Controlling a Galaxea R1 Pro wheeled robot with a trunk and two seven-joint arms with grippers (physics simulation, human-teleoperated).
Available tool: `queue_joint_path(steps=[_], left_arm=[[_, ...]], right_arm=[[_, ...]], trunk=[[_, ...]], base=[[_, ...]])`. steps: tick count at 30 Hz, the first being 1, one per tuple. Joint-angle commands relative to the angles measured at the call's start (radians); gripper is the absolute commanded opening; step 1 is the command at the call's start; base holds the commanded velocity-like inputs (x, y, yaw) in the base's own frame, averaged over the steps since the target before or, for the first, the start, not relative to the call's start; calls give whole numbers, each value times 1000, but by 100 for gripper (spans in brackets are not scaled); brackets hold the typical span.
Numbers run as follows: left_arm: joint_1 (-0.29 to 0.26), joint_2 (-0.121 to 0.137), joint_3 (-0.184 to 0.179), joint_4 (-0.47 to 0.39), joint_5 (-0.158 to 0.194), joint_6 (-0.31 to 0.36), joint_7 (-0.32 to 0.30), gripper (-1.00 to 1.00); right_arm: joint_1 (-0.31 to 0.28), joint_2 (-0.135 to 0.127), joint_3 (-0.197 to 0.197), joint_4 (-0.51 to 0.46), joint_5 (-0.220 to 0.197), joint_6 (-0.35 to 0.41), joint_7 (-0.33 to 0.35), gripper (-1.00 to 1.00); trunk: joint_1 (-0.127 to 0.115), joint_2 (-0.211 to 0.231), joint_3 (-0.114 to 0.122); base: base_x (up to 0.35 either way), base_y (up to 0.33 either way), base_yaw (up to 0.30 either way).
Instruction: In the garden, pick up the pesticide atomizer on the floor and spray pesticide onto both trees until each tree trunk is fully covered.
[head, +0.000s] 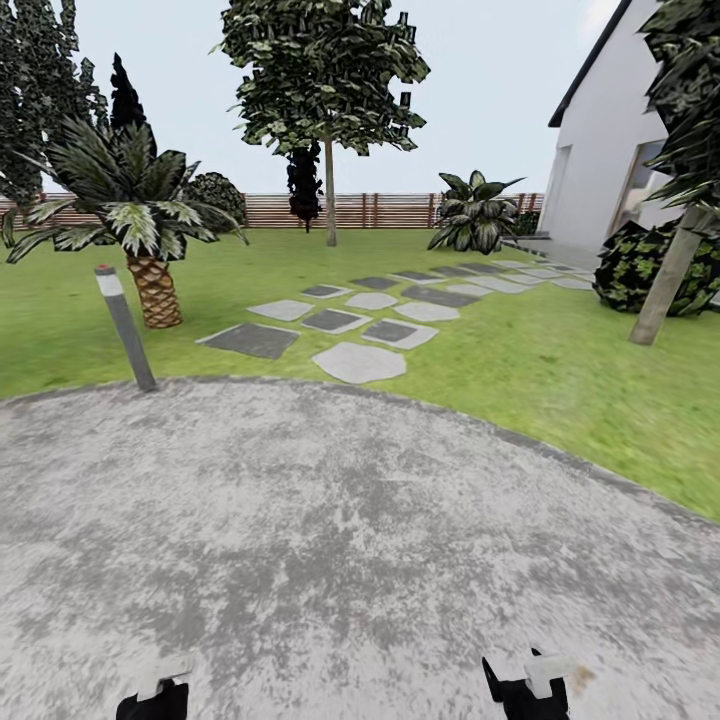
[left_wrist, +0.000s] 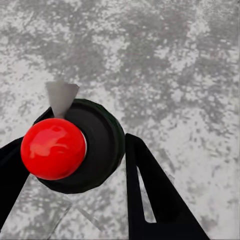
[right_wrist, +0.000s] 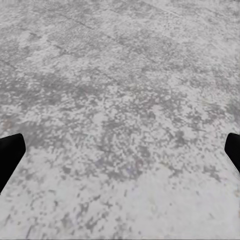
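The pesticide atomizer (left_wrist: 54, 149) has a shiny red ball top, a dark round body and a grey cone nozzle. It sits between the black fingers of my left gripper (left_wrist: 75, 157), which is shut on it above grey paving. My left gripper (head: 155, 700) is low at the head view's bottom edge. My right gripper (right_wrist: 120, 152) is open and holds nothing; it is also at the bottom edge (head: 525, 690). One tall tree has a thin straight trunk (head: 330, 205) far across the lawn. A second trunk (head: 668, 278), pale and leaning, stands at the right.
I stand on a round grey paved pad (head: 330, 540) edged by lawn (head: 560, 370). Grey stepping stones (head: 360, 362) lead away towards a white house (head: 600, 170). A short palm (head: 150, 285) and a leaning bollard lamp (head: 125, 325) stand at the left. A slatted fence (head: 390, 210) closes the back.
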Motion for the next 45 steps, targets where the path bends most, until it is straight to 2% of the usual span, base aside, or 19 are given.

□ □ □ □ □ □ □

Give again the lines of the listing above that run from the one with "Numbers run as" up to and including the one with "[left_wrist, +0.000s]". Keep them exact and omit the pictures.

■ Solved exercise:
Numbers run as follows: left_arm: joint_1 (-0.29 to 0.26), joint_2 (-0.121 to 0.137), joint_3 (-0.184 to 0.179), joint_4 (-0.47 to 0.39), joint_5 (-0.158 to 0.194), joint_6 (-0.31 to 0.36), joint_7 (-0.32 to 0.30), gripper (-1.00 to 1.00); right_arm: joint_1 (-0.31 to 0.28), joint_2 (-0.135 to 0.127), joint_3 (-0.197 to 0.197), joint_4 (-0.51 to 0.46), joint_5 (-0.220 to 0.197), joint_6 (-0.35 to 0.41), joint_7 (-0.33 to 0.35), gripper (-1.00 to 1.00); trunk: joint_1 (-0.127 to 0.115), joint_2 (-0.211 to 0.231), joint_3 (-0.114 to 0.122); base: base_x (up to 0.35 either way), base_y (up to 0.33 either way), base_yaw (up to 0.30 either way).
Instruction: In the garden, pick up the pesticide atomizer on the floor and spray pesticide onto both trees until each tree trunk is fully covered.
[head, +0.000s] 
[left_wrist, +0.000s] 

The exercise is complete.